Aim of the exercise
Repeat the data verbatim.

>>>

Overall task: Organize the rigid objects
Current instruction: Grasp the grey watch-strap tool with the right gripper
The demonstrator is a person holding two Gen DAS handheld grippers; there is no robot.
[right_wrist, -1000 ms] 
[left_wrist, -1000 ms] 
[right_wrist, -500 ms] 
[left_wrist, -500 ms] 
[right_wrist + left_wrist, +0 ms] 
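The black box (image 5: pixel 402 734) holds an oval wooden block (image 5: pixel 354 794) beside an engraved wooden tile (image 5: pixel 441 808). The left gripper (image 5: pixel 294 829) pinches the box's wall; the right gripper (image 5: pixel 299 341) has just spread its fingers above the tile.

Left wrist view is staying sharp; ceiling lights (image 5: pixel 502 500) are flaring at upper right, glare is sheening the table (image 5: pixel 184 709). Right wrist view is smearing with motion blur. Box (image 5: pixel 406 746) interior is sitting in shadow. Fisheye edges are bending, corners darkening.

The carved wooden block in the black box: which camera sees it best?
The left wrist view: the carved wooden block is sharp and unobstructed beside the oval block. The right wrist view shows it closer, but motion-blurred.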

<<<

Answer for this exercise
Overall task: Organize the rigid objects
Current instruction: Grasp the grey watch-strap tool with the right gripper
The demonstrator is a person holding two Gen DAS handheld grippers; there is no robot.
[right_wrist, -1000 ms] 
[left_wrist, -1000 ms] 
[right_wrist, -500 ms] 
[left_wrist, -500 ms] 
[right_wrist + left_wrist, +0 ms] 
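The black box (image 5: pixel 402 734) holds an oval wooden block (image 5: pixel 354 794) beside an engraved wooden tile (image 5: pixel 441 808). The left gripper (image 5: pixel 294 829) pinches the box's wall; the right gripper (image 5: pixel 299 341) has just spread its fingers above the tile.

Left wrist view is staying sharp; ceiling lights (image 5: pixel 502 500) are flaring at upper right, glare is sheening the table (image 5: pixel 184 709). Right wrist view is smearing with motion blur. Box (image 5: pixel 406 746) interior is sitting in shadow. Fisheye edges are bending, corners darkening.

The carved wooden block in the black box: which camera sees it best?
The left wrist view: the carved wooden block is sharp and unobstructed beside the oval block. The right wrist view shows it closer, but motion-blurred.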

Nothing more is required for this exercise.